FreeBSD 10 box with RAID-Z (PCI-E passthrough LSI) running inside ESXi. Patched the kernel not to get the flush cache and that's about all that was done to the machine. I have set up iSCSI storage passed back to ESXi  and get aroung 300-500Mb/Sec reads and writes from a virtual Win7 machine set up on this storage and running ATTO benchmark on.

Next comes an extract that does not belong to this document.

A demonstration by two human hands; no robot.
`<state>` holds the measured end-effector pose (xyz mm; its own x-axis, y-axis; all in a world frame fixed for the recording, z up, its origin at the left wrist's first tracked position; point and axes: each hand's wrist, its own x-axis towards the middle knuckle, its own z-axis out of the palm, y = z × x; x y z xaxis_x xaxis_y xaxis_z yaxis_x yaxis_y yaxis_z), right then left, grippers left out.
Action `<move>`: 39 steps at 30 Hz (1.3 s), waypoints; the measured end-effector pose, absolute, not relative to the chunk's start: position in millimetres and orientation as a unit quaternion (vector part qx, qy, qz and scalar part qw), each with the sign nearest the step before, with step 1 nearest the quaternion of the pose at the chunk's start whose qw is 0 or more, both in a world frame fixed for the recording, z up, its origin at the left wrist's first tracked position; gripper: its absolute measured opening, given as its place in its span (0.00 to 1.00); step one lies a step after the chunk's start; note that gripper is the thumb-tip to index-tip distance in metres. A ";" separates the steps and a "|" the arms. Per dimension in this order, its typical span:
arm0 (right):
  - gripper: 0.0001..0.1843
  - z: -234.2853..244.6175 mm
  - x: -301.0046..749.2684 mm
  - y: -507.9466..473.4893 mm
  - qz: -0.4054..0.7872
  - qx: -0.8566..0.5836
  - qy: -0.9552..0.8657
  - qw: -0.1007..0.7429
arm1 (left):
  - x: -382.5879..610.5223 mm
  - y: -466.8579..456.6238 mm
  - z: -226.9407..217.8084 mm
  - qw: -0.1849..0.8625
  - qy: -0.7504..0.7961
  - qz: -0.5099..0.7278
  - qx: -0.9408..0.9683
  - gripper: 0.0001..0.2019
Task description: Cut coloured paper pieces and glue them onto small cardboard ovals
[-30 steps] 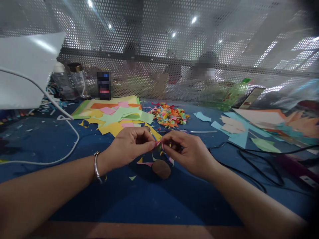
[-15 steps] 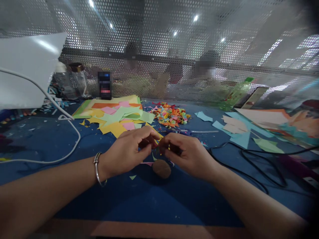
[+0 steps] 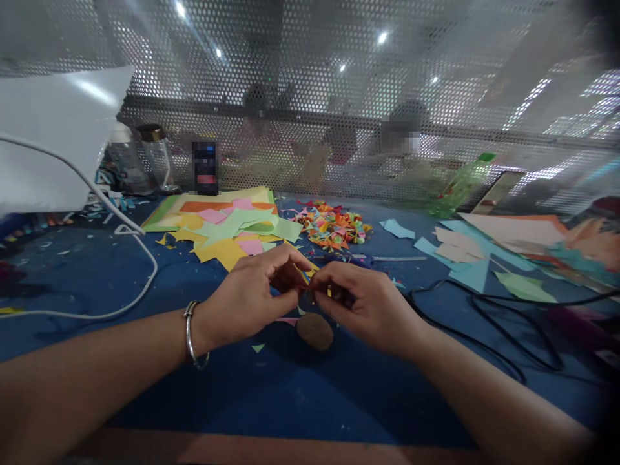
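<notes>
My left hand [image 3: 252, 297] and my right hand [image 3: 358, 300] meet fingertip to fingertip over the blue table [image 3: 290, 387]. Both are pinched on a small folded piece of coloured paper [image 3: 308, 279], mostly hidden between the fingers. A metal bangle [image 3: 190, 332] circles my left wrist. Just below the hands a brown rounded lump [image 3: 314, 330] lies on the table, with small paper scraps [image 3: 285, 320] around it. A heap of small folded colourful paper pieces [image 3: 332, 226] sits beyond the hands.
Yellow, green and pink paper sheets [image 3: 227, 223] lie at the back left, blue and orange sheets [image 3: 504, 245] at the right. A white cable [image 3: 140, 258] loops on the left, black cables [image 3: 484, 316] on the right. Bottles [image 3: 145, 155] stand before a perforated metal screen [image 3: 339, 97].
The hands have closed together around the paper piece; the pink and coloured strip seen stretched between them a second ago is now tucked inside the fingers.
</notes>
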<state>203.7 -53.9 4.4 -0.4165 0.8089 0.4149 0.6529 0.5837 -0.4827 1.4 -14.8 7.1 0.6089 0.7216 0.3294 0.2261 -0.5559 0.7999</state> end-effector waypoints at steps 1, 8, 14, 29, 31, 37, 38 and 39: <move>0.04 4.1 203.4 -53.9 0.125 -0.439 -0.833 0.314 | 1.4 -15.0 7.3 0.359 0.293 0.337 0.820 0.12; 0.05 5.4 201.8 -53.3 0.125 -0.437 -0.831 0.319 | 3.2 -14.3 8.4 0.389 0.316 0.348 0.793 0.08; 0.05 2.0 201.8 -52.7 0.127 -0.432 -0.836 0.315 | 6.8 -10.5 8.7 0.523 0.338 0.345 0.703 0.11; 0.12 1.2 200.9 -58.1 0.160 -0.414 -0.849 0.287 | 0.0 -1.0 11.0 0.717 0.311 0.217 0.585 0.18; 0.11 -0.8 201.8 -57.7 0.157 -0.401 -0.858 0.280 | -1.1 1.0 10.0 0.723 0.308 0.206 0.583 0.19; 0.08 -1.0 201.9 -57.2 0.173 -0.400 -0.859 0.268 | -0.6 3.3 8.4 0.712 0.324 0.211 0.586 0.21; 0.07 -0.3 201.4 -57.2 0.177 -0.402 -0.858 0.267 | -0.3 3.0 8.4 0.710 0.325 0.213 0.588 0.22; 0.07 0.3 200.9 -57.4 0.181 -0.403 -0.857 0.265 | -0.1 2.6 8.4 0.707 0.325 0.215 0.590 0.23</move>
<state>200.9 -57.4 0.3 -0.5359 0.7860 0.3084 0.5948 0.6106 -0.5228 -0.1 2.6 8.4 0.6957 0.6881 -0.2062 0.0797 0.2113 0.9742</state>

The problem is that iscsi doesn't come up automatically (unles you rescan all HBA's) so i need an NFS store as well. And this is where i ran into problems. As the patch was applied I get around 300 MB/Sec writes from virtual W7 machine. And read performance is great as long as the sectors stay below 64K in size. After the ATTO benchmarks starts using 64K sectors my read performance drops below 1Mb/sec. And I also experience that the storage is very slow. What should I check in the first place?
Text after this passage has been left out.